ネタバレをせずに物語を伝えようとすると、逆に衒学的な文章になるという今日の反省(「オレ、凄いこと知ってるんだぜ。教えないけどな。チラッチラッ」みたいな)。
長男と二人で映画「沈黙のパレード」、見てきました。いい映画でした。
原作小説にまあまあ忠実に作られてますので特に不満は無いですが、あの長編小説を2時間ほどで終わらせねばならないので、ちょっと惜しいなというところはあります。
【惜しい点1】
何をどう書いても深刻なネタバレになりますので、ぼんやりした書き方にしかなりませんが、あの「たまたまそこにいた人物」が臥薪嘗胆の末いかにして「そこにいた」のかがじわじわ判明する小説版とくらべて、映画はいっきに判明するのがちょっと・・・。
1クール12話くらいのテレビドラマだったら9話目ラスト付近からじわじわ寄っていけますけどね。2時間で解決しなきゃならない映画だと難しいですね。でも配役も含め、良い感じだと思いますあの人物。誰とは言いませんが。
【惜しい点2】
1度目は幼女、2度目は若いお嬢さんを監禁し死に至らしめたとの容疑をかけられる人物「蓮沼」を村上淳さんが演じておられます。それなりにドブゲロクソ野郎感を出しているわけですが、村上さんはモデルから俳優に転向されてて若いころはイケメンだし、今も当然イケオジだしで隠しきれない清潔感と上品さが、あの蓮沼(ドブ野郎)っぽくないなあと。
【惜しい点3】
ファンの人は怒らないで聞いてください。小説の中でも端正な顔立ちとか書いてあったと思うんですが、主人公がイケメンすぎて周りの俳優さんたちがリアルに演じるとそれだけで浮いてくる気がします。これは昔から思ってることではありますが。湯川教授は物理学に関しては割と偏執狂なところがありますので、本当はもう少し綺麗じゃない人が演じるとリアリティ出るのかもしれない。
それくらいですかね。
以下、良い点。
・監督自身が絶賛する飯尾さんの「静かに怒りをたぎらせる被害者の父」の上手さ。「ぺっこり45度」とか「忍法メガネ残し」の人とは思えない重い怒り。こんな声だったっけというくらい、ドスが効いたグツグツとした怒りぶり。実に素晴らしい。

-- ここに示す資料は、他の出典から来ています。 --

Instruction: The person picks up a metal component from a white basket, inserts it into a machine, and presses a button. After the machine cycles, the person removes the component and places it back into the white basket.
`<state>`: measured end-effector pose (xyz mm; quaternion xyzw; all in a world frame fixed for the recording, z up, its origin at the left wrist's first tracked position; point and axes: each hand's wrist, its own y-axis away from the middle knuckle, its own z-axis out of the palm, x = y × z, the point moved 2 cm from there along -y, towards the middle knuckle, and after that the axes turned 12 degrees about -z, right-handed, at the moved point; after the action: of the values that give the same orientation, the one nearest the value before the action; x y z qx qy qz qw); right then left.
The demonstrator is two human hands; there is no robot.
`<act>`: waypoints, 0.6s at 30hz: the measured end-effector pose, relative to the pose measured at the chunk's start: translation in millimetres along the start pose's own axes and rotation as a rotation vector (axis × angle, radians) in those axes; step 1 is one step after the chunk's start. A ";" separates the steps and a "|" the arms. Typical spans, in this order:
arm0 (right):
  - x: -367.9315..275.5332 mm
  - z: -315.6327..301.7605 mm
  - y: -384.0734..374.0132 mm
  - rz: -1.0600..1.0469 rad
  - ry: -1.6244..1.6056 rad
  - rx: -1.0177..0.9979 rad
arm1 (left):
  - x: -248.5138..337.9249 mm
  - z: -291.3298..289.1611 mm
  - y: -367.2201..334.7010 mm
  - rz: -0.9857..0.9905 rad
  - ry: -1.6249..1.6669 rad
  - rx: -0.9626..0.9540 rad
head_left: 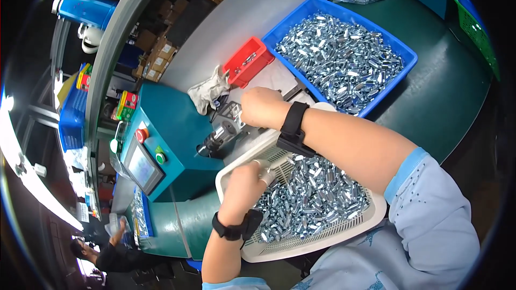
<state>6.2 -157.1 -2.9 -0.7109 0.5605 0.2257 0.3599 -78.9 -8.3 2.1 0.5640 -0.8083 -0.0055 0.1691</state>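
My left hand (243, 188) is over the near left corner of a cream slotted basket (301, 253) heaped with small shiny metal hex sleeves (317, 198). Its fingers are curled, and what they hold, if anything, is blurred and too small to name. My right hand (260, 107) is closed beside the metal clamping fixture (234, 114) of a teal machine (180, 134). The back of that hand hides its fingertips and anything in them. A round metal spindle (214, 138) juts from the machine toward the fixture, below and left of my right hand.
Beyond my right forearm, a blue bin (411, 64) holds more such parts. A red bin (259, 48) and a whitish glove (208, 90) are behind the fixture. The machine carries a screen (141, 165), a red button (142, 133) and a green button (160, 156). Another person (107, 255) sits far left.
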 end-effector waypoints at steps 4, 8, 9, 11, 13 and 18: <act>-15.7 12.4 5.0 0.028 -0.070 -0.209 | -27.1 20.0 -4.6 -0.030 -0.196 -0.133; -13.8 35.4 8.3 -0.004 -0.055 -0.206 | -31.6 27.6 -5.3 0.027 -0.158 -0.106; -12.9 38.8 9.6 -0.044 -0.033 -0.132 | -30.8 26.1 -5.0 0.026 -0.143 -0.099; -8.6 43.9 8.7 -0.089 0.000 -0.062 | -23.6 20.6 -2.3 0.045 0.031 -0.087; -8.6 45.7 9.3 -0.074 -0.012 -0.066 | -18.1 15.3 1.6 0.053 0.129 -0.078; -9.3 48.5 9.2 -0.089 -0.036 -0.059 | -16.5 14.8 4.0 0.148 0.283 -0.052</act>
<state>-1.1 -115.2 -29.5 -0.7413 0.5148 0.2386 0.3586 -81.6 5.5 -15.5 0.4936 -0.8152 0.0655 0.2959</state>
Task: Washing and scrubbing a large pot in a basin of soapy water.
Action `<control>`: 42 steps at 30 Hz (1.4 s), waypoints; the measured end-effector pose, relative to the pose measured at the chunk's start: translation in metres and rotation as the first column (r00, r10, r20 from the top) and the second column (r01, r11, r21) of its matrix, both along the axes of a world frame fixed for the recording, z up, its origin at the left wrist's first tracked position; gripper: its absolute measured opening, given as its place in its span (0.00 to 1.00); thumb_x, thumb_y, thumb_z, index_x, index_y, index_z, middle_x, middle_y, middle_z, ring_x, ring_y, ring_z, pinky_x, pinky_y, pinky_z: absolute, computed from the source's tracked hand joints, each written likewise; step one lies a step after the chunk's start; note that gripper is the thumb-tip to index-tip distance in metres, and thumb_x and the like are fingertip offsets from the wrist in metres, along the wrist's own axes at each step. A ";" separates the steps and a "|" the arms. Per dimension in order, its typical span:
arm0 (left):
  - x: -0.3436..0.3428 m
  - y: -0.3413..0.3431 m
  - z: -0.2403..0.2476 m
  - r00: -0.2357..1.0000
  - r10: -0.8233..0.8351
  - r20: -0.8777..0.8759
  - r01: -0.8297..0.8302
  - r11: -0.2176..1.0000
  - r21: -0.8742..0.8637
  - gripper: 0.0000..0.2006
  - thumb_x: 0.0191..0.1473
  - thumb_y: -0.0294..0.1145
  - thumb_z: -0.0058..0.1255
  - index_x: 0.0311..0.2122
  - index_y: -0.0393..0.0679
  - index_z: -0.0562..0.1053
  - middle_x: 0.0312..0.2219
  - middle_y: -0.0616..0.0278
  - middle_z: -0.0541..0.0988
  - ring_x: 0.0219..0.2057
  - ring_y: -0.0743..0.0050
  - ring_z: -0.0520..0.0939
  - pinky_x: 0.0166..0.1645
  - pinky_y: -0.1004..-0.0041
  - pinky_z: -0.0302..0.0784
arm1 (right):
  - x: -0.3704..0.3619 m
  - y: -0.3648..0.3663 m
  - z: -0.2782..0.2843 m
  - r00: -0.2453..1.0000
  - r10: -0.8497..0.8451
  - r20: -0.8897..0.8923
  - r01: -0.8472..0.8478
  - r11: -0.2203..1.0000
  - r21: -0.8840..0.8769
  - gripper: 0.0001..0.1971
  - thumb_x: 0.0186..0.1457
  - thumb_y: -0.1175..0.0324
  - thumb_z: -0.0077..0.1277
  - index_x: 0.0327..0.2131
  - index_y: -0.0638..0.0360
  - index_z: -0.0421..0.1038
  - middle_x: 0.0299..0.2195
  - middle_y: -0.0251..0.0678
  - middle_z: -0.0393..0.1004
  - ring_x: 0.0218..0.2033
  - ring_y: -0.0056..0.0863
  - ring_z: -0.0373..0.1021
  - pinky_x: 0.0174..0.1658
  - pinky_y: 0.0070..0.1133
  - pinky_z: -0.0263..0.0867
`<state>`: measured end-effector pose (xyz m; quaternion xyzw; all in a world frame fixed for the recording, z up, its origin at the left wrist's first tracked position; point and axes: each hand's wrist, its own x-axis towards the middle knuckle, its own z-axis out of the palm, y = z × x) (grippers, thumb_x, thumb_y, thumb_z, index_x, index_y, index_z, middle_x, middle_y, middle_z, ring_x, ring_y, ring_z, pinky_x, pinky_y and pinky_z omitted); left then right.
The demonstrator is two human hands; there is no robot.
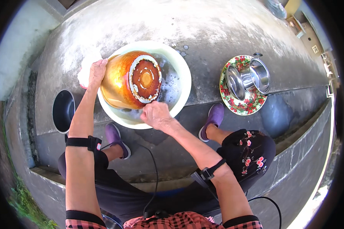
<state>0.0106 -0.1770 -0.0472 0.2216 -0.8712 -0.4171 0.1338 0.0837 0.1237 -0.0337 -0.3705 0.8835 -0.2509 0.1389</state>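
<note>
A golden-orange pot (116, 82) with a browned, scorched base lies tilted on its side in a wide pale basin (185, 82). Its base faces right and towards me. My left hand (98, 72) is closed on the pot's far-left edge, steadying it. Against the lower edge of the base presses my right hand (156, 115), its fingers curled in. Whatever those fingers may hold is hidden beneath them. Whitish patches ring the scorched base, and shallow, cloudy water shows in the basin to the right of the pot.
To the right, a floral tray (248, 108) carries a steel pot (260, 76) and a shiny steel dish or lid (235, 82). A dark pan (63, 110) stands at left. My purple shoes (214, 116) flank the basin on the concrete floor, where a wet patch (276, 114) shows.
</note>
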 end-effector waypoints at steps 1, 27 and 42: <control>-0.002 0.001 0.001 0.999 0.006 0.037 -0.005 1.000 -0.030 0.17 0.53 0.43 0.45 0.27 0.37 0.73 0.15 0.61 0.70 0.19 0.76 0.67 0.30 0.72 0.66 | -0.008 0.002 0.005 1.000 0.008 0.020 -0.012 0.973 0.230 0.09 0.48 0.66 0.44 0.24 0.58 0.74 0.24 0.41 0.75 0.30 0.36 0.73 0.40 0.39 0.61; 0.056 0.095 0.042 1.000 -0.019 0.007 0.001 0.415 0.910 0.18 0.55 0.41 0.46 0.44 0.37 0.69 0.33 0.59 0.76 0.33 0.72 0.77 0.38 0.72 0.75 | -0.100 -0.001 -0.038 0.998 0.050 0.041 -0.064 0.817 0.572 0.13 0.52 0.69 0.40 0.39 0.56 0.73 0.41 0.41 0.73 0.46 0.34 0.68 0.48 0.25 0.64; 0.070 0.123 0.117 0.925 0.333 -0.185 0.084 0.296 0.952 0.20 0.57 0.41 0.40 0.47 0.34 0.63 0.42 0.51 0.72 0.41 0.65 0.75 0.46 0.66 0.73 | -0.136 -0.005 -0.072 0.950 -0.168 0.262 0.097 0.959 0.265 0.23 0.49 0.58 0.45 0.50 0.53 0.64 0.47 0.48 0.67 0.50 0.42 0.63 0.52 0.29 0.59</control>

・終盤で容疑者集団から突然はずれて「一人容疑者状態」になったときのあの役者さんの悲壮感は、見てて痛ましいですね。なんでこの人こんなことしなきゃならないのかと。
・登場人物が多いですが、それぞれの時系列が整理されていて、素晴らしいです。定食屋にしれっとやって来た蓮沼を見てひとりだけそのタイミングではない表情を浮かべているところ。同じ映画を2度目に見てる坊っちゃんも、小説を先に読んでる私も「あ、すげえ、ひとりだけリアクションが違う人がいる」とニヤニヤする。
その他、書ききれないですが、良い点いっぱいあります。
主題歌も聞き減りしない素晴らしい出来上がりだと思います。